3. Engagement metrics

Getting visitors onto a website is important, but SEO success also depends on what happens next. Kathryn Waite, associate professor in digital marketing at Edinburgh Business School, explains this using the concept of the customer journey funnel. At the top of the funnel, businesses focus on acquisition. The middle of the funnel measures engagement and retention. And the bottom of the funnel tracks conversion.

Engagement metrics help SMEs understand whether visitors are actually interacting with the site. Google Analytics measures how long users actively engage with a page and whether they continue browsing beyond their initial visit. A high bounce rate, where users leave without meaningful interaction, can signal that a page failed to meet expectations or answer a search query. Equally, low engagement times or dwell rate may suggest weak content or poor usability.

In an AI-driven search environment, engagement metrics are becoming even more valuable because they show whether visitors arriving from search engines or AI-generated recommendations are finding genuine value in the content.

‘This information helps you understand which pages people are visiting and with which content they are actually interacting,’ Waite says. Tracking these metrics over time also allows SMEs to evaluate whether website changes are improving performance.

4. Conversion metrics

Ultimately, rankings and traffic only matter if they support wider business goals.

‘Rankings are a means to an end, not the goal itself,’ Battisby says. SMEs need to ask what they actually want visitors to do when they arrive. ‘The businesses that get the most from SEO are the ones who connect it to a real goal, and measure backwards from there.’

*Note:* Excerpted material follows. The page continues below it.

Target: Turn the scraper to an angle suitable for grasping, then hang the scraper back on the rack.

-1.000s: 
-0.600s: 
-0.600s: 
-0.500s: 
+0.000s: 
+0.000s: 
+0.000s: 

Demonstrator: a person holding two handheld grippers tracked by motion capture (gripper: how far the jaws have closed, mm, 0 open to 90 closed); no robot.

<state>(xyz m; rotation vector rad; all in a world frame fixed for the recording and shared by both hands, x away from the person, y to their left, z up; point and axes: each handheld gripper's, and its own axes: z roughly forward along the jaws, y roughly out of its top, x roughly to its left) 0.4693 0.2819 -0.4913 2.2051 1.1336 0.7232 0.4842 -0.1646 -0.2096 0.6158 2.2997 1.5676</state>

As search behaviour evolves through AI, conversion metrics provide a useful reality check. Visibility has little value unless it ultimately generates enquiries, leads, or sales.

Conversion metrics measure these outcomes. They may include purchases, enquiries, downloads, newsletter sign-ups, or other ‘micro-events’ that generate leads and move users further along the customer journey. Google Analytics tracks both session key event rates and user conversion rates, allowing SMEs to see which channels and pages are driving results.

Low conversion rates can indicate several problems, such as weak calls to action, poor mobile compatibility, unclear messaging, or slow follow-up processes. ‘If your SEO is driving traffic but you’re not converting the traffic, the problem might not be SEO at all,’ Battisby says.

McBay also stresses the importance of micro-events that generate leads and build prospect databases. For ecommerce businesses in particular, conversions are essential to survival.

5. Traffic source and channel data

Understanding where visitors come from is another critical metric. Analytics tools such as Google Analytics allow SMEs to identify whether traffic arrives through direct visits, organic search, paid advertising, or referrals from backlinks.

This information helps businesses assess which marketing activities are working. For example, Waite notes that low levels of organic traffic may indicate poor keyword selection, while unusually high direct traffic could suggest tracking code problems or strong brand recognition.

Combining traffic source data with conversion metrics allows SMEs to understand not just where visitors come from, but which channels generate valuable outcomes. ‘Search is competitive and the algorithms shift, so it needs regular attention,’ Battisby says.

For SMEs, the goal is not simply to rank highly in traditional search results. It is to be visible wherever potential customers are looking for information, whether that’s Google search, AI-generated overviews, or emerging AI-powered discovery tools, and then turn that visibility into engagement and measurable business results.